--- Task to carry out ---
Below is a listing. Set down exactly the lines from the one containing "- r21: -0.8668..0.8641" through the one containing "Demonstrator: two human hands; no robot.", both ends included, and leave out the rest.

--- Raw data ---

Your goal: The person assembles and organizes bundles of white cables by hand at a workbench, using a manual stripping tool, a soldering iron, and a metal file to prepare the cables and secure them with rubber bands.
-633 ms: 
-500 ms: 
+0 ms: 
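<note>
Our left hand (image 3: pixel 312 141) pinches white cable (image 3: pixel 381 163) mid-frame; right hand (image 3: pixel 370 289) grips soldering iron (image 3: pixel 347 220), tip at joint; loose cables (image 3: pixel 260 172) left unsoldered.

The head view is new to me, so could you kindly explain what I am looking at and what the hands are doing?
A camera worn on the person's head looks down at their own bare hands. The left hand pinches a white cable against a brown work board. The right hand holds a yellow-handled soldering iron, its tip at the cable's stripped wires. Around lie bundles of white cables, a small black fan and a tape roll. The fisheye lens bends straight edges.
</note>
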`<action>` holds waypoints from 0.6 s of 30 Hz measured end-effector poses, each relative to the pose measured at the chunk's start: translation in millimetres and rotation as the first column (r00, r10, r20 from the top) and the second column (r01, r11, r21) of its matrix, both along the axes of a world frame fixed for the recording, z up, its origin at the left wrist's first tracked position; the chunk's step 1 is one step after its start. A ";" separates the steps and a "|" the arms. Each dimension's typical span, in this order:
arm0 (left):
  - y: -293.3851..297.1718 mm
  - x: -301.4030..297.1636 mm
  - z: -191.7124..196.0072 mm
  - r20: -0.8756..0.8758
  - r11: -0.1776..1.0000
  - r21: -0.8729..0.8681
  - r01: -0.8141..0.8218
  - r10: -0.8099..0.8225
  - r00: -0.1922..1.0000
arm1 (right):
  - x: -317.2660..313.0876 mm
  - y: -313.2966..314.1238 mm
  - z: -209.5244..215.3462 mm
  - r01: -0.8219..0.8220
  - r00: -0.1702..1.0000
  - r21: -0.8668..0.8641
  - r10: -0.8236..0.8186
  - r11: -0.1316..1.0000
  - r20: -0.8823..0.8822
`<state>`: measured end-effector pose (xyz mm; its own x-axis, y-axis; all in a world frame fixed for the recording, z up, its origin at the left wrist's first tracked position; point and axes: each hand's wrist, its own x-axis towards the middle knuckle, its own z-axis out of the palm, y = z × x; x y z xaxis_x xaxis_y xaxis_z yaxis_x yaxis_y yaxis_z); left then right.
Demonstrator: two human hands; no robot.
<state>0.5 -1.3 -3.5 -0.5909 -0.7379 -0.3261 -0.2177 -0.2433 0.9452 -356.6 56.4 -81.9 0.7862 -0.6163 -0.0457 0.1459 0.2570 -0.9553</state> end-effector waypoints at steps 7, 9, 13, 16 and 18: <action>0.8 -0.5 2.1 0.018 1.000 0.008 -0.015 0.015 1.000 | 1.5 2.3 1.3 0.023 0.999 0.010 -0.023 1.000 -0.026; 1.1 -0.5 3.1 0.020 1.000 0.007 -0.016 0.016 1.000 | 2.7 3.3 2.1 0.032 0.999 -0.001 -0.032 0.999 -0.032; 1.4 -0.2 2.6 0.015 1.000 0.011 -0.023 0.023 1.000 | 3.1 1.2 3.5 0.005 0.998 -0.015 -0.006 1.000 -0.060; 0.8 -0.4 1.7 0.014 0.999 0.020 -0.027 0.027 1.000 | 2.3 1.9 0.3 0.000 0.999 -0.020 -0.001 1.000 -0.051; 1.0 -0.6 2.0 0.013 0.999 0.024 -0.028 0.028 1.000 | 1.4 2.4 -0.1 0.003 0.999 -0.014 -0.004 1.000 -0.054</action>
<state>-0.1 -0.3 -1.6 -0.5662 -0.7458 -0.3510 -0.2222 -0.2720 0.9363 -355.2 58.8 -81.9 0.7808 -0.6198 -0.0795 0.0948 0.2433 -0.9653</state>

--- Output of the task ---
  - r21: -0.8668..0.8641
  - r10: -0.8236..0.8186
  - r11: -0.1316..1.0000
  - r20: -0.8823..0.8822
`<state>`: measured end-effector pose (xyz mm; its own x-axis, y-axis; all in a world frame fixed for the recording, z up, its origin at the left wrist's first tracked position; point and axes: each hand's wrist, its own x-axis towards the middle knuckle, its own z-axis out of the palm, y = z × x; x y z xaxis_x xaxis_y xaxis_z yaxis_x yaxis_y yaxis_z); left then right.
Demonstrator: two human hands; no robot.

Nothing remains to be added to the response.